Data excerpts

------------------------------------------------

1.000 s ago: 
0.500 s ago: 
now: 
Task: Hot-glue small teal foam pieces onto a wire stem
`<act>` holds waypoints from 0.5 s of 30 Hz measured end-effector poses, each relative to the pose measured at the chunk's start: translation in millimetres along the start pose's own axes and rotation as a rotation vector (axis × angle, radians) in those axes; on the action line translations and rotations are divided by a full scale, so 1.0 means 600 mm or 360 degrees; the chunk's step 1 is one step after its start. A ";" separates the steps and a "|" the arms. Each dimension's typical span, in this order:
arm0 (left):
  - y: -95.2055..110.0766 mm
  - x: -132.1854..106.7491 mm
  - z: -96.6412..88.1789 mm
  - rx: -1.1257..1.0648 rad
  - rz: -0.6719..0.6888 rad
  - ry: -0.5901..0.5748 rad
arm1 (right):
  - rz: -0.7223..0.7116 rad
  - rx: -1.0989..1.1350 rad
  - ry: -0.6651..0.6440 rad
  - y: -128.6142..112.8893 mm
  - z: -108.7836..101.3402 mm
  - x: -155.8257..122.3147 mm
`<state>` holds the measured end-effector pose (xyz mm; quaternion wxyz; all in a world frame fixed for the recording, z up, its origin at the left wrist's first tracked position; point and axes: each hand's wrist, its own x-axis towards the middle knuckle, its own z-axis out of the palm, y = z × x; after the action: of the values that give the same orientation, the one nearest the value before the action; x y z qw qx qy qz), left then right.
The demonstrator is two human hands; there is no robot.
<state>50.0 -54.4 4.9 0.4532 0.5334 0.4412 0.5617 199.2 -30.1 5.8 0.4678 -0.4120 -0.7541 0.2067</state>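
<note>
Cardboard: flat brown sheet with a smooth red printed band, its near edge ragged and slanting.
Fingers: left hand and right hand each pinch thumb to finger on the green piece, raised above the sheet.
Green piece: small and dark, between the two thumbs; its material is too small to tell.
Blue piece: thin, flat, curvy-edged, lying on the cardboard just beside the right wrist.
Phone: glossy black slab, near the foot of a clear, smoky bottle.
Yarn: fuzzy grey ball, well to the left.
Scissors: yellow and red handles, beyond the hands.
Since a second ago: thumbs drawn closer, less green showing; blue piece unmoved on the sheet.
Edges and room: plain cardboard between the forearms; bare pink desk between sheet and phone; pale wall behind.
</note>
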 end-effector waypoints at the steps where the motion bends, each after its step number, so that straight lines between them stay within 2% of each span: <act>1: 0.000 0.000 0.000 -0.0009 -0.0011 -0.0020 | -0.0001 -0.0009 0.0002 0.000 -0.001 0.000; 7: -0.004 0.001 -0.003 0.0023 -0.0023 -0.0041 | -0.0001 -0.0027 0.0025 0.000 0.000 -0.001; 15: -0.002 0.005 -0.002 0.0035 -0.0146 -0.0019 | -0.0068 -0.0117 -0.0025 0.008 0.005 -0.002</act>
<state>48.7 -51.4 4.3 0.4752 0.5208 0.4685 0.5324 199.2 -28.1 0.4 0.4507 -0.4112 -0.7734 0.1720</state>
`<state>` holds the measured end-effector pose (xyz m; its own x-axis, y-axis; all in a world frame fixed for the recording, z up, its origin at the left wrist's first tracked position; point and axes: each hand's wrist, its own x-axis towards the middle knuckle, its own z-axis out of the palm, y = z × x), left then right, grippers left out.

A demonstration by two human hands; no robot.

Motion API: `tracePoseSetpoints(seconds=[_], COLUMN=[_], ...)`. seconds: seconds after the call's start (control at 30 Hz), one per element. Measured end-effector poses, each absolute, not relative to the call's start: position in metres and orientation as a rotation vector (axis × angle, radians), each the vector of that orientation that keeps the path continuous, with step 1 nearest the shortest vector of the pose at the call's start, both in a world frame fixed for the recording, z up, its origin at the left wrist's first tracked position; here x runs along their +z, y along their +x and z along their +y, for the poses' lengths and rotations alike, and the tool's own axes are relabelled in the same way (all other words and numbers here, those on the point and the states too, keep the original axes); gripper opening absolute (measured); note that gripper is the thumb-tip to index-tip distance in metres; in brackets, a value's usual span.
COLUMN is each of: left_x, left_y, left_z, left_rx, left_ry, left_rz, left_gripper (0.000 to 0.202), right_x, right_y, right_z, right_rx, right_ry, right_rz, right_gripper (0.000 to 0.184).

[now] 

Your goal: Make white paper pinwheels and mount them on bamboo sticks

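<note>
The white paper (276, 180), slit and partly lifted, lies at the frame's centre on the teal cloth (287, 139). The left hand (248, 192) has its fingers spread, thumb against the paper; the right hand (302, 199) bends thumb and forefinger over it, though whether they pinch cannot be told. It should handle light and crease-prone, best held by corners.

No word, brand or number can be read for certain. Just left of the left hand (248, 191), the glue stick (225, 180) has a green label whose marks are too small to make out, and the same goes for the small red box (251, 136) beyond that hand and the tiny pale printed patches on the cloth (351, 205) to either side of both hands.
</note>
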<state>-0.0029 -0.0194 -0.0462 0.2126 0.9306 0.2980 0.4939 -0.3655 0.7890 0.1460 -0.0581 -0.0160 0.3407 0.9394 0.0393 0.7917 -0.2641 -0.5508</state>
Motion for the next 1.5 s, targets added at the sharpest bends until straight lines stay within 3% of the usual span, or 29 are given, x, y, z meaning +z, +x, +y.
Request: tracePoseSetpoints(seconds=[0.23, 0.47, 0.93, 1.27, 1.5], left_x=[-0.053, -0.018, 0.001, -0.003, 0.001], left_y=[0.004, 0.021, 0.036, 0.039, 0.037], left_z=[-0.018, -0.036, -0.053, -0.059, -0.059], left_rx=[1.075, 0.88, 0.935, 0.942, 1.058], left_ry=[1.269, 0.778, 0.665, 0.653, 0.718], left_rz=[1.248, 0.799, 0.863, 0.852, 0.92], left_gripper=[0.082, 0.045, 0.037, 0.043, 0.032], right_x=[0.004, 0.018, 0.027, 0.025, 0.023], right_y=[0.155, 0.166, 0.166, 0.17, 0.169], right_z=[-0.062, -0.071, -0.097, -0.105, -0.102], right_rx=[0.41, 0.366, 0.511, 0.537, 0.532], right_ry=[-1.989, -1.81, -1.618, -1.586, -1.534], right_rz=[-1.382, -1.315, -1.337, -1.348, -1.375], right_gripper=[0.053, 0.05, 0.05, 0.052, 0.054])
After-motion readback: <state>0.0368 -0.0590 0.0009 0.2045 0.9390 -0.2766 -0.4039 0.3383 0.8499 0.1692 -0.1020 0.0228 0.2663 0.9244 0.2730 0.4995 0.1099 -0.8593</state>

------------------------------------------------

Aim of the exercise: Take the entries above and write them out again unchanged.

Response area:
1.000 s ago: 
0.500 s ago: 
now: 
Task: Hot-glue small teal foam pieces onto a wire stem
`<act>` holds waypoints from 0.5 s of 30 Hz measured end-effector poses, each relative to the pose measured at the chunk's start: translation in millimetres along the start pose's own axes and rotation as a rotation vector (axis × angle, radians) in those axes; on the action line translations and rotations are divided by a full scale, so 1.0 means 600 mm or 360 degrees; the chunk's step 1 is one step after its start. A ";" separates the steps and a "|" the arms. Each dimension's typical span, in this order:
arm0 (left):
  - y: -95.2055..110.0766 mm
  - x: -132.1854..106.7491 mm
  - z: -96.6412..88.1789 mm
  - rx: -1.1257..1.0648 rad
  - rz: -0.6719..0.6888 rad
  - ry: -0.5901..0.5748 rad
arm1 (right):
  - rz: -0.7223..0.7116 rad
  - rx: -1.0989..1.1350 rad
  - ry: -0.6651..0.6440 rad
  - y: -128.6142..112.8893 mm
  - z: -108.7836..101.3402 mm
  - x: -155.8257..122.3147 mm
`<state>` holds the measured end-effector pose (xyz mm; quaternion wxyz; all in a world frame fixed for the recording, z up, its origin at the left wrist's first tracked position; point and axes: each hand's wrist, its own x-axis towards the middle knuckle, its own z-axis out of the palm, y = z × x; after the action: of the values that give the same orientation, the one nearest the value before the action; x y z qw qx qy qz), left then right.
The demonstrator is two human hands; there is no robot.
<state>50.0 -54.4 4.9 0.4532 0.5334 0.4412 0.5617 199.2 -30.1 5.8 0.4678 -0.4120 -0.7541 0.2067</state>
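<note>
Cardboard: flat brown sheet with a smooth red printed band, its near edge ragged and slanting.
Fingers: left hand and right hand each pinch thumb to finger on the green piece, raised above the sheet.
Green piece: small and dark, between the two thumbs; its material is too small to tell.
Blue piece: thin, flat, curvy-edged, lying on the cardboard just beside the right wrist.
Phone: glossy black slab, near the foot of a clear, smoky bottle.
Yarn: fuzzy grey ball, well to the left.
Scissors: yellow and red handles, beyond the hands.
Since a second ago: thumbs drawn closer, less green showing; blue piece unmoved on the sheet.
Edges and room: plain cardboard between the forearms; bare pink desk between sheet and phone; pale wall behind.
</note>
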 end-effector waypoints at the steps where the motion bends, each after its step number, so that straight lines between them stay within 2% of each span: <act>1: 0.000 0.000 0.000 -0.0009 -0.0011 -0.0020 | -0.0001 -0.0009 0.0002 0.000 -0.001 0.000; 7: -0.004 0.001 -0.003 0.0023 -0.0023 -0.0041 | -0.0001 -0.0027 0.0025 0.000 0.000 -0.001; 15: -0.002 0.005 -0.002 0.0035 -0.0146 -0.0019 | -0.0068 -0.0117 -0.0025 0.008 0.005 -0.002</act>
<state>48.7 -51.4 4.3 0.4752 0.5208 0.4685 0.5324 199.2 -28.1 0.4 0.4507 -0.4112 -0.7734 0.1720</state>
`<state>` holds the measured end-effector pose (xyz m; its own x-axis, y-axis; all in a world frame fixed for the recording, z up, its origin at the left wrist's first tracked position; point and axes: each hand's wrist, its own x-axis towards the middle knuckle, its own z-axis out of the palm, y = z × x), left then right, grippers left out.

A demonstration by two human hands; no robot.

Motion API: `tracePoseSetpoints(seconds=[_], COLUMN=[_], ...)`. seconds: seconds after the call's start (control at 30 Hz), one per element. Measured end-effector poses, each absolute, not relative to the call's start: position in metres and orientation as a rotation vector (axis × angle, radians), each the vector of that orientation that keeps the path continuous, with step 1 nearest the shortest vector of the pose at the call's start, both in a world frame fixed for the recording, z up, its origin at the left wrist's first tracked position; here x runs along their +z, y along their +x and z along their +y, for the poses' lengths and rotations alike, and the tool's own axes are relabelled in the same way (all other words and numbers here, those on the point and the states too, keep the original axes); gripper opening absolute (measured); note that gripper is the thumb-tip to index-tip distance in metres; in brackets, a value's usual span.
COLUMN is each of: left_x, left_y, left_z, left_rx, left_ry, left_rz, left_gripper (0.000 to 0.202), right_x, right_y, right_z, right_rx, right_ry, right_rz, right_gripper (0.000 to 0.184).

[now] 

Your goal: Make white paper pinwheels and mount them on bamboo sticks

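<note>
The white paper (276, 180), slit and partly lifted, lies at the frame's centre on the teal cloth (287, 139). The left hand (248, 192) has its fingers spread, thumb against the paper; the right hand (302, 199) bends thumb and forefinger over it, though whether they pinch cannot be told. It should handle light and crease-prone, best held by corners.

No word, brand or number can be read for certain. Just left of the left hand (248, 191), the glue stick (225, 180) has a green label whose marks are too small to make out, and the same goes for the small red box (251, 136) beyond that hand and the tiny pale printed patches on the cloth (351, 205) to either side of both hands.
</note>
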<state>-0.0029 -0.0194 -0.0462 0.2126 0.9306 0.2980 0.4939 -0.3655 0.7890 0.1460 -0.0581 -0.0160 0.3407 0.9394 0.0393 0.7917 -0.2641 -0.5508</state>
Motion for the next 1.5 s, targets added at the sharpest bends until straight lines stay within 3% of the usual span, or 29 are given, x, y, z meaning +z, +x, +y.
Request: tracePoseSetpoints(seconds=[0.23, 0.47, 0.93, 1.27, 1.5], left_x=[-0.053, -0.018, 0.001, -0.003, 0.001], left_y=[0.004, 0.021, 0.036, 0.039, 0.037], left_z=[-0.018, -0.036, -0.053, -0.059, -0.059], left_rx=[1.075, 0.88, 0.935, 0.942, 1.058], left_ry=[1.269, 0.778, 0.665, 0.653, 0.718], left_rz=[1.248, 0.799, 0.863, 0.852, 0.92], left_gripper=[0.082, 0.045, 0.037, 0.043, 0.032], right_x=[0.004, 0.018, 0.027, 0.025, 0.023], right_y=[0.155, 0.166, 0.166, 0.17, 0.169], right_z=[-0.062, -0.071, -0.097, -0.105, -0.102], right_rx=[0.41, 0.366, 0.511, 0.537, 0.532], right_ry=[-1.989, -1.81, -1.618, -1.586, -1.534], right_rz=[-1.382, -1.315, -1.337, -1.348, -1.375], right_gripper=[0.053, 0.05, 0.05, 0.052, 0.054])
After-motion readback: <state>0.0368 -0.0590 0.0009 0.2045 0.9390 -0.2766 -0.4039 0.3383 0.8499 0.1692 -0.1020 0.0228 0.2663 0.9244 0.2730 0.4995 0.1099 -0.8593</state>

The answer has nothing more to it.